**Task prompt**
Below this line is the material. Write out only its lines from the one containing "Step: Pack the" through the one containing "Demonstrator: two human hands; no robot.", both kept, exactly.

**Dataset content**
──────

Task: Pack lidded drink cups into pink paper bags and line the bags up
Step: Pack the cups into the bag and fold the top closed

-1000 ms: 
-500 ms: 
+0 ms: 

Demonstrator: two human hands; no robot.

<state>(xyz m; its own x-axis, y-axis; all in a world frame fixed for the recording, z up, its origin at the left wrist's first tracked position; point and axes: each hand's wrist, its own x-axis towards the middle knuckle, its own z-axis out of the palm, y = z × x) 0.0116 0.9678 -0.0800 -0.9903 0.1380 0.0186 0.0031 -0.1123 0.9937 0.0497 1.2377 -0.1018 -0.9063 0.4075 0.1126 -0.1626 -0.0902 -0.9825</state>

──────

**Solution to the exercise**
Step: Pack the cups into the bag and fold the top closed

-1000 ms: 
-500 ms: 
+0 ms: 

Demonstrator: two human hands; no robot.

The exercise calls for nothing more.